The thing left out of the chair was the rock-
ing back and forth of Grandma sitting looking out the window
for the kinder who didn’t write who didn’t call
who didn’t come waiting for the phone to ring in the voices
that did not speak until afterwards until the placing
of pebbles on stones in remembrance of things left out
It is this evocation of lonely old age, when parents find themselves forgotten by adult children with busy lives, that makes Barkan’s memory of Celia painfully human , and something more than a simple recollection. But the poet then goes even further, spreading his understanding of Celia—indeed, his definition of mishpocheh—to include people who seem to embody memory, even if they are complete strangers. In “Brighton Beach Vegetarian Cafeteria," the poet eats at a restaurant he’s never visited before “except in the memory of my childhood." Here, he meets an old woman who reminds him of his bubbe. Like her, she is surrounded by scrumptious food.

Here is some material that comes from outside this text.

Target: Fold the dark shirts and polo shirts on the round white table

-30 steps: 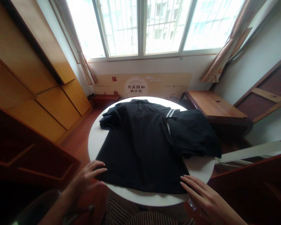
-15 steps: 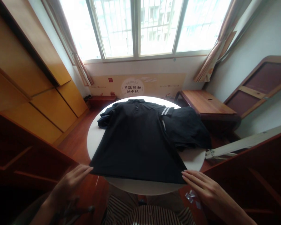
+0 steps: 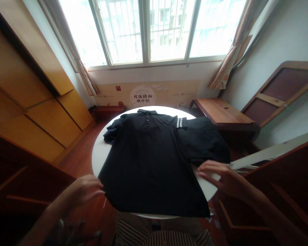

“What would you like?" I asked for one of the soups of the day: cabbage…borscht…potato. “…Vegetable," I decided; then mused about the pirogen, chopped herring, gefilte fish: “…And vegetable cutlet," I added. “That comes with two vegetables," said Grandma (I wanted to call her that).
After eating and joking with the old woman, the poet is seized by the urge to ask her name:
But before I could utter my thoughts, she said: “Don’t you know me? I’m Celia."—Tsiril! My grandma’s name!—She smiled, nodded her head knowingly (her silver and gold hair-in-a-bun a hazed aura), and said: “Zei gezunt, mein kind!" I left the restaurant but quickly turned back to look (for fear it might disappear). It was still there! I knew I could go home again.
The profound way Barkan articulates constant desire to return home and to bring his readers home by merging them into his own extended and extensive family makes Mishpocheh surely one of the most remarkable poetry collections to be released in the early twenty-first century. The volume’s uniqueness is also emphasized by Bebe Barkan’s colorful paintings—mostly of her family members and her husband’s (including Grandma Celia). Like much of the artwork included in Cross-Cultural Communication’s books, her paintings are warm and colorful, and easily evoke the humanity and individuality of her subjects. Done in a style reminiscent of French Impressionism and American primitive folk art of the seventeenth and early eighteenth centuries, they enhance and personalize her husband’s words, just as his poems ground her pictures in context—in words and memory. Indeed, one of the best features in this flawless publication is the sense of genuine collaboration between husband and wife.
Mishpocheh is a complex and captivating poetry collection which deserves to be read time and time again, in hopes that it may help the reader understand and appreciate his or her own mishpocheh a little more. Indeed, a simple review cannot possibly do it justice. One walks away after having read it with a deeper understanding of what it means to be human, to be a finite being who ultimately survives only in the memories of loved ones.